Une échelle des êtres
Parallèlement, une longue tradition remontant à l’Antiquité défendait l’existence d’une » Échelle des Êtres « , c’est-à-dire l’établissement d’une hiérarchie de l’ensemble des éléments figurés d’origine naturelle, dont les organismes vivants, suivant une complexité croissante. On trouvait en bas de l’échelle les quatre éléments, puis les minéraux, suivis des végétaux ; les animaux étaient rangés selon leur plus ou moins grande ressemblance avec l’Homme : vers, poissons, amphibiens et reptiles, oiseaux et mammifères. L’Homme était bien évidemment au plus haut de l’échelle des êtres matériels,… mais, à une certaine époque, plus bas que les anges et archanges. Au XVIIIème siècle, Gottfried Leibniz (1646 – 1718) popularise cette échelle des êtres, qui va être reprise par Charles Bonnet (1720 – 1793) en biologie. Dès lors, deux conceptions vont interférer, celle de l’Échelle des Êtres et celle de la Classification Naturelle.
La subordination des caractères
Les progrès vont être très importants quand, avant la Révolution, Bernard de Jussieu (1799-1876) et son neveu Antoine-Laurent (1748-1836) vont définir la notion-clé de subordination des caractères.
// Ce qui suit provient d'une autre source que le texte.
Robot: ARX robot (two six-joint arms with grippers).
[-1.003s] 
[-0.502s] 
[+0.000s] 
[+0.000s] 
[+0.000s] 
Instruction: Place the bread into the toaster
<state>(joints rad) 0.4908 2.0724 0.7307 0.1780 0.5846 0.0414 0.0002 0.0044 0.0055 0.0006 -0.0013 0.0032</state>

Ils se rendent compte que, pour déterminer un taxon donné, une classe par exemple, l’idéal est d’avoir un (ou plusieurs) caractère(s) constant(s) à l’intérieur de cette classe et variable(s) dans toutes les autres. Un type de caractère est donc utile à un niveau précis de la classification, certains au niveau de l’ordre, d’autres au niveau du genre… Les caractères sont donc « subordonnés ». On peut alors faire un tri parmi les caractères issus de descriptions détaillées, et faire surgir ceux qui sont pertinents d’un point de vue taxinomique, en les hiérarchisant. On pensait avoir trouvé la « Méthode Naturelle » menant à la Classification Naturelle. Si les Jussieu l’appliquent en otanique, dès la fin du XVIIIème siècle, Jean-Baptiste Lamarck (1744-1829) et Georges Cuvier (1769-1832) l’appliquent au monde animal, le premier essentiellement chez les mollusques et les animaux vermiformes, le second chez les vertébrés et pour l’ensemble des animaux.